** Opening DATA SUPPLIED block **
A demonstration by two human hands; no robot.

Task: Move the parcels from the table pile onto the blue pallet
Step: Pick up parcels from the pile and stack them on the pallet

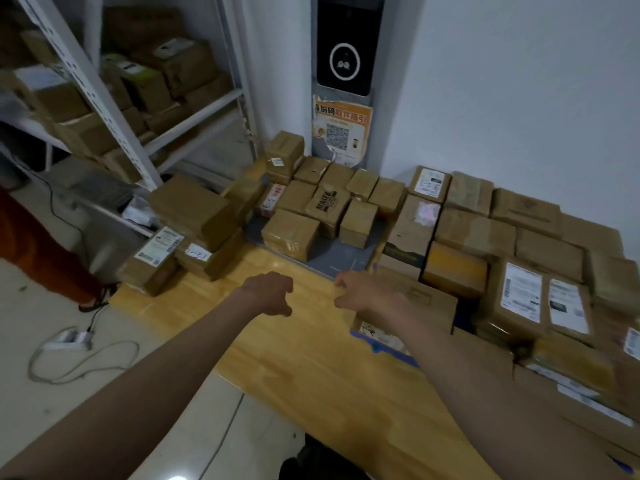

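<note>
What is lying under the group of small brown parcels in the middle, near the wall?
The small brown parcels sit on a grey-blue flat surface, visible only at its front and left edges. The rest is covered.

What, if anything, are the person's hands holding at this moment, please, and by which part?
Nothing is held. The left hand and the right hand hover with loosely curled fingers above the wooden table, with no grip on any parcel.

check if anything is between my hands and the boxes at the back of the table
Nothing visible blocks them. Both the left hand and right hand hover empty over a bare strip of the wooden table, and the nearest box on the grey mat lies straight ahead across open surface.
</note>
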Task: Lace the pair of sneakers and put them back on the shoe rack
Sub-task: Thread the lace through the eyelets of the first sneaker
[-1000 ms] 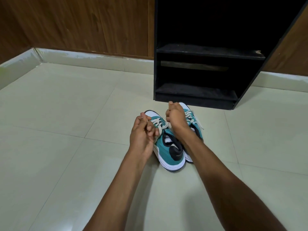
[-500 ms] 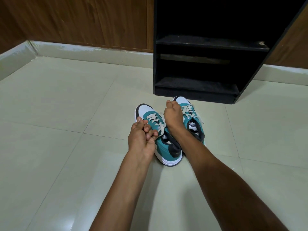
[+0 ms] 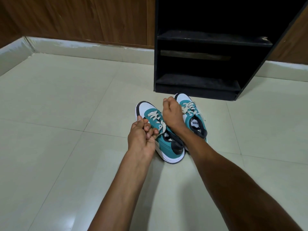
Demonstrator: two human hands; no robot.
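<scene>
- Teal-and-white sneakers, cream laces, side by side on floor before rack, toes toward it.
- Your left hand pinches left shoe's lace; right hand fisted, contents unclear.

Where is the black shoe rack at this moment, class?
In the head view, the black shoe rack stands on the tiled floor at upper right, against the wood wall, just beyond the two teal sneakers.
</scene>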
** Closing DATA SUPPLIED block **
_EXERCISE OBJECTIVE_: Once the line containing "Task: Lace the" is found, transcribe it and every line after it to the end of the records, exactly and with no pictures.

_EXERCISE RESPONSE_:
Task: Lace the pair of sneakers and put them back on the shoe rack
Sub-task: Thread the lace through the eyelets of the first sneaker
[-1000 ms] 
[-500 ms] 
[+0 ms] 
Demonstrator: two human hands; no robot.
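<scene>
- Teal-and-white sneakers, cream laces, side by side on floor before rack, toes toward it.
- Your left hand pinches left shoe's lace; right hand fisted, contents unclear.

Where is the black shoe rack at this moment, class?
In the head view, the black shoe rack stands on the tiled floor at upper right, against the wood wall, just beyond the two teal sneakers.
</scene>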

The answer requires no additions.